Programmer Michi Kono has an interesting theory. When Google bought YouTube, all anybody could talk about was the inevitable legal hassle the video-sharing site would face. And sure enough, Viacom slapped them with a $1 billion lawsuit. Kono says that’s exactly what Google wanted.
Plan A was to buy YouTube and hope nobody said anything. Plan B was to get sued and settle this copyright issue once and for all.
“Google not only threw money at YouTube: it threw its lawyers at YouTube too,” writes Kono. Who is Michi Kono? Don’t know. Blogger, English major-turned programmer. But it doesn’t matter the cred, this is interesting.
Why, you ask, would Google want to be sued?

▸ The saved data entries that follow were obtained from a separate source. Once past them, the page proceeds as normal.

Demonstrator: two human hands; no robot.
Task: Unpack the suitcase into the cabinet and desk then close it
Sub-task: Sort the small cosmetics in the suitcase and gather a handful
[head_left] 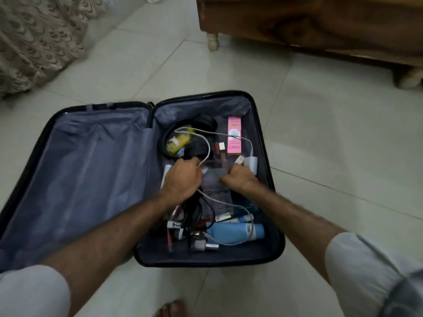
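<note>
Nearest, a bare foot [170,310] on the pale tiled floor [332,138], with rolled light sleeves at both lower corners. Just beyond, lying open flat on that floor, a dark hard-shell suitcase [278,236]: left half showing only grey-blue lining [91,175], right half filled with small things. At the near end of the right half, a light blue cylindrical bottle [231,233] lying on its side, crossed by a white cable [250,227], beside a tangle of black cords [194,216] and small metallic tubes. Mid-case, both hands over a clear plastic pouch [215,186]: left hand [182,177] with its grip curled around the white cable, right hand [240,178] with fingers bent down onto the pouch's right edge, apparently pinching it, though blurred. Just right of the right hand, a white charger block [251,164]. Farther in, a pink rectangular carton [234,136] lying flat, a yellow packet [178,141] inside the loop of black headphones [201,124]. Beyond the case, far right, a brown wooden furniture piece [320,26] on short pale legs; far left, patterned beige fabric [39,40].
</note>
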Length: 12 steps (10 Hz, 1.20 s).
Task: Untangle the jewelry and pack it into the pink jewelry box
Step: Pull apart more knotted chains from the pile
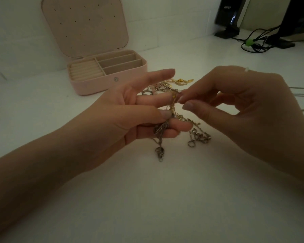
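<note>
Two hands on tangled chains (174, 123), left hand (130, 116) pinching, right hand (235, 106) pinching, links blurred, dim

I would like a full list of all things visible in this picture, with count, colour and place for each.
jewelry box: one, pink, open, far left on table
tangled chains: one bundle, silver and gold, between both hands
loose jewelry: small pile, gold and silver, behind the hands
table: one, white
cables: several, black, far right
black devices: two, far right
left hand: pinches chains
right hand: pinches chains
</note>
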Tool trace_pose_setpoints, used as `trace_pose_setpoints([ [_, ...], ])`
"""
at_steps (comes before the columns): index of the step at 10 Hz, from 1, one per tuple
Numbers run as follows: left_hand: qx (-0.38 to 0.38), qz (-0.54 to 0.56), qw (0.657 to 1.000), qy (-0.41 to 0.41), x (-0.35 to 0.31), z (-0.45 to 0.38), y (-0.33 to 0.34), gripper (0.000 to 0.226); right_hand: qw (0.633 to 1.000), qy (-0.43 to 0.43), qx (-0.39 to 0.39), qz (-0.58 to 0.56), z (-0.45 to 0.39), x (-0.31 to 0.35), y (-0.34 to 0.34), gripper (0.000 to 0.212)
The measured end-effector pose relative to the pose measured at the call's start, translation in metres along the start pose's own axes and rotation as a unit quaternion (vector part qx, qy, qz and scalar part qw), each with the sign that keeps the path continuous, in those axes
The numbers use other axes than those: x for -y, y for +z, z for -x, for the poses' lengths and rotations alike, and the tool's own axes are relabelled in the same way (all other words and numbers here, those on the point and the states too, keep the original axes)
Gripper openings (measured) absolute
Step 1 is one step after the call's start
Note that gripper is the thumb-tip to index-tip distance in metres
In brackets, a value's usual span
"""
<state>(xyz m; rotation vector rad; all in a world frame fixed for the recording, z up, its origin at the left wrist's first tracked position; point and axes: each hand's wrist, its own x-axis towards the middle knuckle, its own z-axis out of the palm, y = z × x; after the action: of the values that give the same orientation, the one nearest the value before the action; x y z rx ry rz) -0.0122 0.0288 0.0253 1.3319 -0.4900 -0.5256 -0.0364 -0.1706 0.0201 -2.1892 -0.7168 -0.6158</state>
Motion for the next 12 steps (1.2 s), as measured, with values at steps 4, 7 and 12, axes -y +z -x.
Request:
trace_pose_setpoints([
  [4,0.036,-0.151,0.985,0.073,0.004,-0.001,-0.010,0.062,0.940,0.181,0.143,-0.253,0.001,-0.002,0.007,0.023],
  [7,0.052,-0.146,0.986,0.065,0.004,-0.003,-0.015,0.061,0.827,0.303,0.152,-0.448,-0.003,-0.003,0.005,0.010],
  [12,0.046,-0.066,0.996,0.046,-0.001,-0.002,-0.006,0.059,0.677,0.346,0.201,-0.618,-0.005,-0.004,0.008,0.006],
])
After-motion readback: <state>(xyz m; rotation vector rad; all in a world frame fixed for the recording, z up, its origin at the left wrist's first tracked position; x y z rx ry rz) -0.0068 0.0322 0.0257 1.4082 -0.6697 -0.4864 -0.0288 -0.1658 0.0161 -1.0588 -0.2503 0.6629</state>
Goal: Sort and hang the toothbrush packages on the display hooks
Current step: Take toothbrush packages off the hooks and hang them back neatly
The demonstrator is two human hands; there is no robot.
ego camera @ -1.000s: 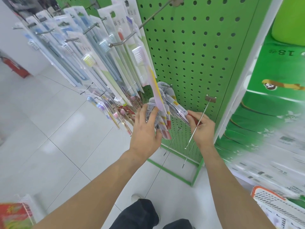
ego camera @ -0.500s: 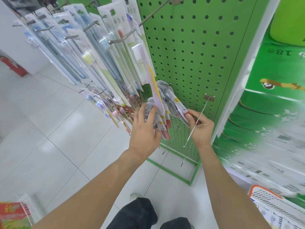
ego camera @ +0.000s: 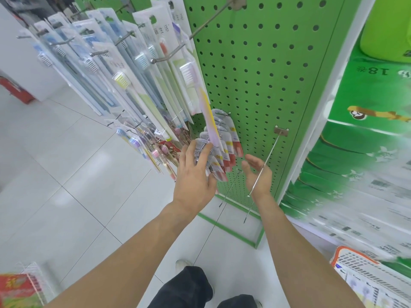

Good question. Because Google couldn’t afford to have YouTube sued and YouTube lose. Google’s stance on fair use, indexing, and intellectual property is already shaky in regards to Image Search and Book Search.
Google has lots of money to pay lots of great intellectual property and copyright lawyers. YouTube didn’t. And if YouTube lost, then that sets a bad precedent for everything.
“This would have forced everybody to play by the conglomerates’ rules,” said Kono, referring to the sweeping victory and control granted to News Corp., Viacom, the RIAA, well, every media company flinging infringement lawsuits all over the web and with a definite stake in the control of it.
But also, Google needed to get a leverage position in video anyway. Might as well own the number one video-sharing site, leverage that for video advertisement sales, and catch every drop of wretched feculence flying forth from the fan.
Whatever the result, a costly legal battle won or a likely settlement with Viacom (which keeps admission of wrong-doing off the record), it’s still cheaper than the revenue lost if YouTube was shut down because of actual, legal reasons.